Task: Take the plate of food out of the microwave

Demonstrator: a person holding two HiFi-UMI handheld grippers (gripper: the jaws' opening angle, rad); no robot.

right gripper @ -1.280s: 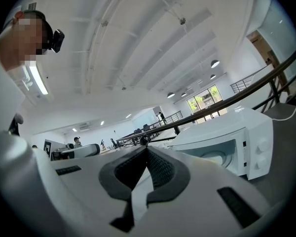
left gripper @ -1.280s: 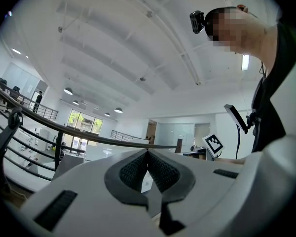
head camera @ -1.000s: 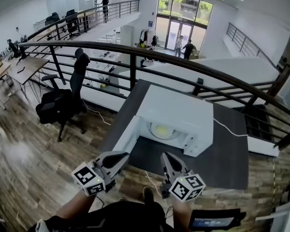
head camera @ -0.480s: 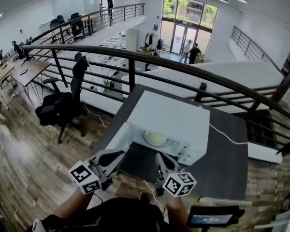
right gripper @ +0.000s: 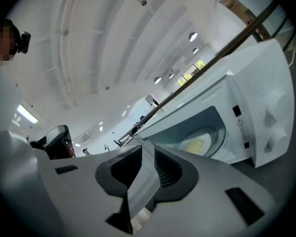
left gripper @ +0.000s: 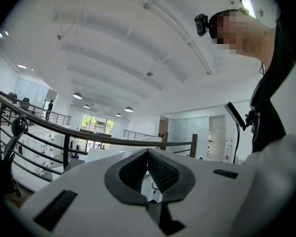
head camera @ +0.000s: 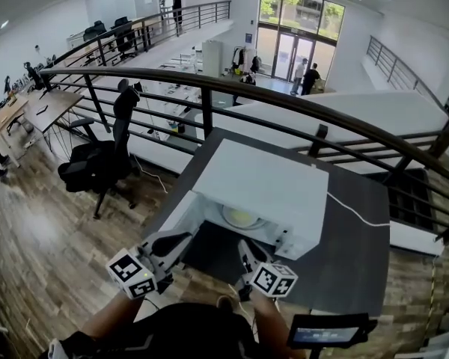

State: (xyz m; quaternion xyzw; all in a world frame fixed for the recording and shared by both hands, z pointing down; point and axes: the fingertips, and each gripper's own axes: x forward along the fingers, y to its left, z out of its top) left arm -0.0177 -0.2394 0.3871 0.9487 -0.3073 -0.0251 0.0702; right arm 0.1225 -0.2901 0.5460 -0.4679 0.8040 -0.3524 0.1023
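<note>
While we approach the plate of food ahead, left tongs are closed, right tongs have just been opening, both empty. Next, we widen and reach in.

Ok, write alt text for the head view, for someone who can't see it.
A white microwave stands open on a dark table, a plate of food inside. The left gripper and right gripper are held before it; the right's jaws have just been opening, nothing between them. A railing runs behind.
</note>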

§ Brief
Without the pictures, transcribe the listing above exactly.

§ Solved exercise
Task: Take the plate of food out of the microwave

Demonstrator: a person holding two HiFi-UMI handheld grippers (gripper: the jaws' opening angle, rad); no robot.

right gripper @ -1.280s: 
left gripper @ -1.280s: 
head camera @ -1.000s: 
head camera @ -0.480s: 
right gripper @ +0.000s: 
left gripper @ +0.000s: 
head camera @ +0.000s: 

State: (xyz m; quaternion xyzw; all in a world frame fixed for the recording and shared by both hands, z pointing down; point and axes: the fingertips, and each gripper's own axes: x forward along the fingers, y to its left, z out of its top) left arm -0.0177 -0.2394 0.3871 0.9487 -0.3073 -0.0251 0.0702; right arm 0.1225 -0.2901 0.5460 -0.4679 0.8040 -0.3524 0.1023
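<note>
While we approach the plate of food ahead, left tongs are closed, right tongs have just been opening, both empty. Next, we widen and reach in.

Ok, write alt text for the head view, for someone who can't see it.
A white microwave stands open on a dark table, a plate of food inside. The left gripper and right gripper are held before it; the right's jaws have just been opening, nothing between them. A railing runs behind.
</note>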

With that, the answer is finished.